▶ [Activity] Write the data out in full and word for word. Do not include images.
☆ ☆ ☆
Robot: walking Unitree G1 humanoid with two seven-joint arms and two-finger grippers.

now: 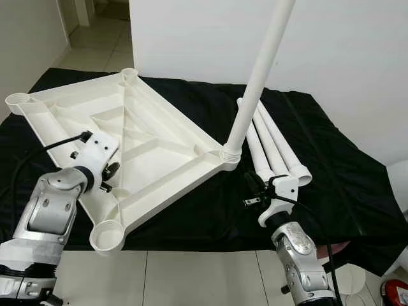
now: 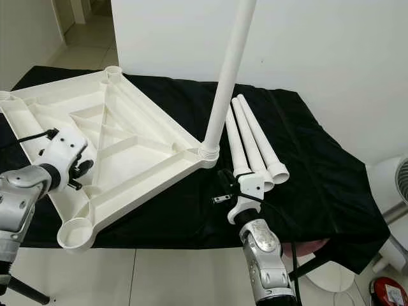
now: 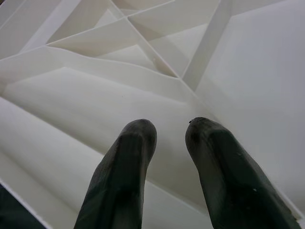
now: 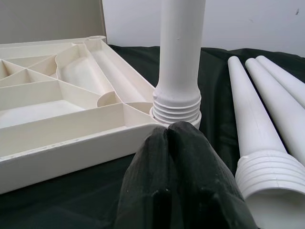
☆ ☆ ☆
▶ [Exercise result]
Robot: walking Unitree G1 humanoid with two seven-joint arms and two-finger grippers.

now: 
now: 
now: 
now: 

The exercise requires no additional answer.